===== Source data =====
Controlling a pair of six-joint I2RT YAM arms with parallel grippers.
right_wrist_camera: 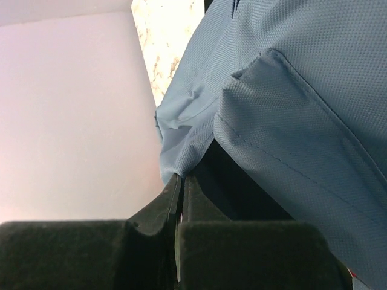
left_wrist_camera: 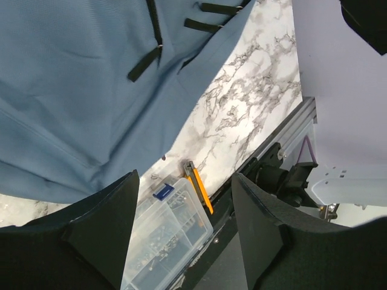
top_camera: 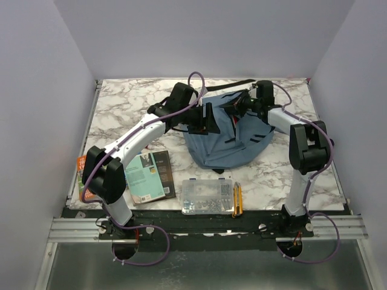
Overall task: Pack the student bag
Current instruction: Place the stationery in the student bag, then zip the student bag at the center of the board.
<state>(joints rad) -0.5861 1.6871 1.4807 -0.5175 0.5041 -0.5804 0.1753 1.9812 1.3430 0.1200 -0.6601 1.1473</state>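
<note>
The student bag (top_camera: pixel 227 136), a large blue-grey fabric backpack with black straps, lies in the middle of the marble table (top_camera: pixel 121 103). My left gripper (top_camera: pixel 208 118) hovers over its left side with the jaws open and nothing between them. In the left wrist view the bag (left_wrist_camera: pixel 78 90) fills the upper left, beyond the left gripper (left_wrist_camera: pixel 184 178). My right gripper (top_camera: pixel 239 107) is at the bag's upper edge. In the right wrist view the right gripper (right_wrist_camera: pixel 181 176) is shut on a fold of the bag's fabric (right_wrist_camera: pixel 284 90), beside a dark opening.
Along the near table edge lie a teal-and-black book (top_camera: pixel 150 175), an orange book (top_camera: pixel 81 175), a clear plastic parts box (top_camera: pixel 207 197) and a yellow utility knife (top_camera: pixel 237 199). The box (left_wrist_camera: pixel 166 232) and knife (left_wrist_camera: pixel 201 188) show between the left fingers. Pale walls enclose the table.
</note>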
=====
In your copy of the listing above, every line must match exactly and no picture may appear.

Controlling a pair of six-joint I2RT YAM arms with parallel grippers.
right_wrist_camera: 
left_wrist_camera: 
top_camera: 
Overall task: Pack the student bag
Current instruction: Place the stationery in the student bag, then zip the student bag at the center of the board.
<state>(joints rad) -0.5861 1.6871 1.4807 -0.5175 0.5041 -0.5804 0.1753 1.9812 1.3430 0.1200 -0.6601 1.1473</state>
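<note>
The student bag (top_camera: pixel 227 136), a large blue-grey fabric backpack with black straps, lies in the middle of the marble table (top_camera: pixel 121 103). My left gripper (top_camera: pixel 208 118) hovers over its left side with the jaws open and nothing between them. In the left wrist view the bag (left_wrist_camera: pixel 78 90) fills the upper left, beyond the left gripper (left_wrist_camera: pixel 184 178). My right gripper (top_camera: pixel 239 107) is at the bag's upper edge. In the right wrist view the right gripper (right_wrist_camera: pixel 181 176) is shut on a fold of the bag's fabric (right_wrist_camera: pixel 284 90), beside a dark opening.
Along the near table edge lie a teal-and-black book (top_camera: pixel 150 175), an orange book (top_camera: pixel 81 175), a clear plastic parts box (top_camera: pixel 207 197) and a yellow utility knife (top_camera: pixel 237 199). The box (left_wrist_camera: pixel 166 232) and knife (left_wrist_camera: pixel 201 188) show between the left fingers. Pale walls enclose the table.
</note>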

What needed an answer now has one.